• [TASK REQUIREMENTS]
Among the entries below, find the line with "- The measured", then quote it and each following line up to and including the line with "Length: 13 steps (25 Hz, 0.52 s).", and nothing else.

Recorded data

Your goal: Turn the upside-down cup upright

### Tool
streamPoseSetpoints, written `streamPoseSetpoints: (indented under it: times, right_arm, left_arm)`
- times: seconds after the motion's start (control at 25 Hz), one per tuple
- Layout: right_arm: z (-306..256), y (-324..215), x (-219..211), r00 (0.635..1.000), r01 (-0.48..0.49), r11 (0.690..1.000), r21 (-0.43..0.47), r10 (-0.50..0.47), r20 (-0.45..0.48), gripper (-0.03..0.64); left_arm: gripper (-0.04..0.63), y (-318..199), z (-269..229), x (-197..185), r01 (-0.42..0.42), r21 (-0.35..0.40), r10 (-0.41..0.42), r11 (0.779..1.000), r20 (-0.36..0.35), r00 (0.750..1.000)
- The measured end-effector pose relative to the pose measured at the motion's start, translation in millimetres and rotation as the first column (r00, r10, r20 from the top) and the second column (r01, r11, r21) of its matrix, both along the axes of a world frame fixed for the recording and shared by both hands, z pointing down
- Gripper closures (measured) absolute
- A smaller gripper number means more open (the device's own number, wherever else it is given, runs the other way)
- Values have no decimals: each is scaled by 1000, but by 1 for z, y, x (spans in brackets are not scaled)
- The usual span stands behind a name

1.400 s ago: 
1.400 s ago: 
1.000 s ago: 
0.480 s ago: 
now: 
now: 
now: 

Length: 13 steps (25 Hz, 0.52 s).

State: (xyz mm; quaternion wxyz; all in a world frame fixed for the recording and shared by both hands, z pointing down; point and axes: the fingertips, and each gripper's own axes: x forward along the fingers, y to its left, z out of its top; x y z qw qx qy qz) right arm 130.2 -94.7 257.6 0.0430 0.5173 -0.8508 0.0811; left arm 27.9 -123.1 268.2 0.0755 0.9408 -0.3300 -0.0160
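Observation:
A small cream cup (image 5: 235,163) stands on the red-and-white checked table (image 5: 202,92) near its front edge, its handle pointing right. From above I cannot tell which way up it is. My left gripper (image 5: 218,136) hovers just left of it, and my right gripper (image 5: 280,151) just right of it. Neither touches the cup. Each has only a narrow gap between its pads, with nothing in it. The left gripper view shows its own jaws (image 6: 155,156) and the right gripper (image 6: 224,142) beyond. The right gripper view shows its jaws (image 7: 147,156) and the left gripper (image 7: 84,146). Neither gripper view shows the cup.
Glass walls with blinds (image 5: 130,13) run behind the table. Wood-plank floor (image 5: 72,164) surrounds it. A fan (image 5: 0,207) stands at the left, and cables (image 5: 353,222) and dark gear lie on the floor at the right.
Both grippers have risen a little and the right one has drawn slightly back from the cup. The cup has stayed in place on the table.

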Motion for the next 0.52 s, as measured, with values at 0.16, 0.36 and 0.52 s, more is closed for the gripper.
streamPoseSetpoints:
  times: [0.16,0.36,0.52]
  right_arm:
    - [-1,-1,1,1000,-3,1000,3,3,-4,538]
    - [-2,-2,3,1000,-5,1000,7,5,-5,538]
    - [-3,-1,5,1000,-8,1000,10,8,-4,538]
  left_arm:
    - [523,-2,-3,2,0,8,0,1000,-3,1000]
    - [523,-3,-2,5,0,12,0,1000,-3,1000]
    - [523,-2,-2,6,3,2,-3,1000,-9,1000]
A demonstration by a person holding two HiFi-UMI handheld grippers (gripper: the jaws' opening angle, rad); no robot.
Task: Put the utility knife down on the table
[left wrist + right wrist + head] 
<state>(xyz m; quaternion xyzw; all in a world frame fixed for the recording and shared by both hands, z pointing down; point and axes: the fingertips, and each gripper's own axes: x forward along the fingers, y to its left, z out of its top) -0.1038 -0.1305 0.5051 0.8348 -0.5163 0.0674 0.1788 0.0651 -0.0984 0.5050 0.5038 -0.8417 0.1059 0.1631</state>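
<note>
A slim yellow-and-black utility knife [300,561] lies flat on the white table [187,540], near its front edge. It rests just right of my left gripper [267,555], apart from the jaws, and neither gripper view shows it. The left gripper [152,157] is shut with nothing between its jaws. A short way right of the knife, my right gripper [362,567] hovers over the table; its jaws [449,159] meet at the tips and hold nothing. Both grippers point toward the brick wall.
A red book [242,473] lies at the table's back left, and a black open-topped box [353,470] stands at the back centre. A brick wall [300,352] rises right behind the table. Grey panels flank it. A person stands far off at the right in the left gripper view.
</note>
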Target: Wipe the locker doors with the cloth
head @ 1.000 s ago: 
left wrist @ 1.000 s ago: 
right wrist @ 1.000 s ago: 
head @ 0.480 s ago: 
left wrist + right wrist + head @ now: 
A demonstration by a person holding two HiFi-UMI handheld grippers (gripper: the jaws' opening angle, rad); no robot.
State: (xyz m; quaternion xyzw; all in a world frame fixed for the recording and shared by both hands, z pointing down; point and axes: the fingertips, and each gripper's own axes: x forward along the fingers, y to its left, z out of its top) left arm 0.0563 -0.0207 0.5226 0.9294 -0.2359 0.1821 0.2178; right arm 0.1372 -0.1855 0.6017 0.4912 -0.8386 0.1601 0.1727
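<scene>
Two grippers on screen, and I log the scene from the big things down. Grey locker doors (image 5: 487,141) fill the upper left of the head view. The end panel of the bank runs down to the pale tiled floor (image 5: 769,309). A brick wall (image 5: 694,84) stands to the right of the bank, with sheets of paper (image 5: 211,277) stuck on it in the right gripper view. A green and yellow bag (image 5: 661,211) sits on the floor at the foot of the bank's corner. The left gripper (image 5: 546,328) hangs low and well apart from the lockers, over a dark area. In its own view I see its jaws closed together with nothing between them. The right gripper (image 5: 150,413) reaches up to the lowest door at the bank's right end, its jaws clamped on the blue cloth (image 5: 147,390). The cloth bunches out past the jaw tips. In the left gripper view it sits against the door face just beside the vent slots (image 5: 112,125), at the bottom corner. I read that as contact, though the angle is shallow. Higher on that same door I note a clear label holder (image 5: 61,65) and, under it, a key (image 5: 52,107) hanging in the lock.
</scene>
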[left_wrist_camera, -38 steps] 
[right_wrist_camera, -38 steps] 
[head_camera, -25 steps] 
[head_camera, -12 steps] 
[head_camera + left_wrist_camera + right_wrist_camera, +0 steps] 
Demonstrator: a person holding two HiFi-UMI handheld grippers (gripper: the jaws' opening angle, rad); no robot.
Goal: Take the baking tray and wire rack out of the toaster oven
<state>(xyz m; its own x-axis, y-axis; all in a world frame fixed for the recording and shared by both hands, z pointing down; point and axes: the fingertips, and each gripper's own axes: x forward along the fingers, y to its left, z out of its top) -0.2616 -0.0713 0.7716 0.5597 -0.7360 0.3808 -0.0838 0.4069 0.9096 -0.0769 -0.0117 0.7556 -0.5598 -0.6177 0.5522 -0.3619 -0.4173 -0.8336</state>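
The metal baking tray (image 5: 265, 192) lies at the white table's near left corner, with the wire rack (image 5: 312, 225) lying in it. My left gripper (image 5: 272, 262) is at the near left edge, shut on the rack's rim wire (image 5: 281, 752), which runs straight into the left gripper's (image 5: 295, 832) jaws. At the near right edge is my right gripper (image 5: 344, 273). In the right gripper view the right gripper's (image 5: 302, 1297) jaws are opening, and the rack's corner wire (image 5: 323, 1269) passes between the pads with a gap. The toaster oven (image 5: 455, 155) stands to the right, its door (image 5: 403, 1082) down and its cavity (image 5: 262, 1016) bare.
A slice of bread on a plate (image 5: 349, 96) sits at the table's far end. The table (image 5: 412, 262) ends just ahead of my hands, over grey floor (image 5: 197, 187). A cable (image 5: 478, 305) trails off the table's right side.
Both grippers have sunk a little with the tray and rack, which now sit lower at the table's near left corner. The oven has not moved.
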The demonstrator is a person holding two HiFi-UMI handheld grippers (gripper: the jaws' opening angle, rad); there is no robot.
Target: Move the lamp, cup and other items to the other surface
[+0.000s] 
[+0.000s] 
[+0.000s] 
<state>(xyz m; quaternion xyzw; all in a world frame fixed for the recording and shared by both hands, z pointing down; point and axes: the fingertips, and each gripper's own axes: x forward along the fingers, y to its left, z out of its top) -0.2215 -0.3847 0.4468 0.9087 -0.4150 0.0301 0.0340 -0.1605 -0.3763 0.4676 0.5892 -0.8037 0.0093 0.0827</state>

• [EXERCISE ANSWER]
- The measured end-effector pose relative to the pose measured at the motion's start, translation in millimetres and rotation as the first column (r00, r10, r20 from the top) and the second column (r01, r11, r21) of its matrix, both along the axes of a world frame fixed for the recording and shared by both hands, z pointing down
- Gripper closures (measured) absolute
- A smaller gripper number means more open (the device's own number, wherever else it is given, runs the other way)
- Values have no decimals: each is scaled by 1000, but by 1 for z, y, x (spans in brackets are not scaled)
- The usual span stands behind a name

1.400 s ago: 
1.400 s ago: 
1.000 s ago: 
0.480 s ago: 
now: 
now: 
now: 

Length: 13 steps (25 Hz, 0.52 s).

No further answer is expected.